Ao final da sessão regular, o contrato de Depósito Interfinanceiro (DI) para janeiro de 2018 tinha taxa de 10,240%, de 10,320% no ajuste de quinta. A taxa do DI janeiro de 2019 caiu de 9,84% para 9,72% e a do DI janeiro de 2021, de 10,15% para 10,00%.
No meio da tarde, o dólar se enfraqueceu ante as demais moedas no exterior e, no Brasil, renovou mínimas. Às 16h33, era negociado no mercado à vista em R$ 3,1138 (-1,07%).
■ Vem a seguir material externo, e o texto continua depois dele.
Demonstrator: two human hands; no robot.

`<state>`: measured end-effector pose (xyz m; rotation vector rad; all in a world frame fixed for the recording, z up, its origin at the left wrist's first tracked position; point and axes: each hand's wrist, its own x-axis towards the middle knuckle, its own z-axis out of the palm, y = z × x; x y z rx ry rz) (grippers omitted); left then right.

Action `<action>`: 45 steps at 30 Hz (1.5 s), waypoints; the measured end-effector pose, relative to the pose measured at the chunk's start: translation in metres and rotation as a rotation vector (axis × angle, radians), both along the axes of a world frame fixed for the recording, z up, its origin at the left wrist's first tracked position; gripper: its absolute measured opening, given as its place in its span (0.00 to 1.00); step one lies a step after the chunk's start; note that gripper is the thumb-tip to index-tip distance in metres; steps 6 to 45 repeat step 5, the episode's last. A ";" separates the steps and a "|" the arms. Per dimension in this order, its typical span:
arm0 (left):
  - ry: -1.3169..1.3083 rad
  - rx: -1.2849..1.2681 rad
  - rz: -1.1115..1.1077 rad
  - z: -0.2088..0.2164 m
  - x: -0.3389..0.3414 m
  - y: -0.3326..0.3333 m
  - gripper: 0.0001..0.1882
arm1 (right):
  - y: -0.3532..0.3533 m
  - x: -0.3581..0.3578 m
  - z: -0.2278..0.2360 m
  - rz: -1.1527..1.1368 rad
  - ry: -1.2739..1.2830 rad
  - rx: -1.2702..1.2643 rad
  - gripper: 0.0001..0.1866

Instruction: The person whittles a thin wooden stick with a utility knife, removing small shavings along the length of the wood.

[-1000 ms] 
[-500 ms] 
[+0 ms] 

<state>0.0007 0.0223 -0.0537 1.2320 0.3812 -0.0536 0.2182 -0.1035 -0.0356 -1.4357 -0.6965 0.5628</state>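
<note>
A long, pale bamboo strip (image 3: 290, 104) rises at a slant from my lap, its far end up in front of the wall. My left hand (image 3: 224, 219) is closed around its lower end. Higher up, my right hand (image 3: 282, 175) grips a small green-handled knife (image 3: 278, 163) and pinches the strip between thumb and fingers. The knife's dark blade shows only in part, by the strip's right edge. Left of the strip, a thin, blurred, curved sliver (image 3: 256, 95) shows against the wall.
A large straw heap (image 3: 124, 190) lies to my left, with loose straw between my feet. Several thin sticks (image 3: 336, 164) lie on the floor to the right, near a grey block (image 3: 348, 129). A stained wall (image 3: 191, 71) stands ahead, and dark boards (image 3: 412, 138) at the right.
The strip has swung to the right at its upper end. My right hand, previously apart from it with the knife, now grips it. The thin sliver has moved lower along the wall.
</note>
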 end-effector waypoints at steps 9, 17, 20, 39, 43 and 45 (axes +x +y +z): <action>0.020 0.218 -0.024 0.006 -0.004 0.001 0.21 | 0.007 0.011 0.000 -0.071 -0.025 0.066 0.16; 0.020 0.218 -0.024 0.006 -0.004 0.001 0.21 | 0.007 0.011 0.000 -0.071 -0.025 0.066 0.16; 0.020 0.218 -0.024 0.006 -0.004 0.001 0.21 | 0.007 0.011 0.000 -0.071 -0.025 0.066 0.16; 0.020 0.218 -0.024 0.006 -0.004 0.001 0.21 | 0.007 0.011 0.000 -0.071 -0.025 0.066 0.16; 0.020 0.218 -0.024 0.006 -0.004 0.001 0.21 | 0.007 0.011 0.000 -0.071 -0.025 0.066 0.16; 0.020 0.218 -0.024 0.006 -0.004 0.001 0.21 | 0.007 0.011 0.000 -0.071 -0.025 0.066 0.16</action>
Nos Treasuries, os yields também arrefeceram e a T-Note já era negociada com taxa abaixo de 2,50%.
Entre outras coisas, Yellen afirmou que na reunião deste mês, o Fomc irá avaliar se a inflação e o emprego continuam a evoluir em linha com expectativas, e, "em tal caso, um novo ajuste das taxas dos fed funds é provavelmente apropriada". Disse, ainda, que uma elevação gradual nos juros deve ser apropriada em meses e anos pela frente e que não vê "evidências de que o Fed esteja atrasado em sua política".
Também ajudou a aliviar as taxas a deflação de 0,08% apurada pelo Índice de Preços ao Consumidor da Fundação Instituto de Pesquisas Econômicas (IPC-Fipe) de fevereiro, a primeira para o mês desde 2012, divulgada antes da abertura do mercado.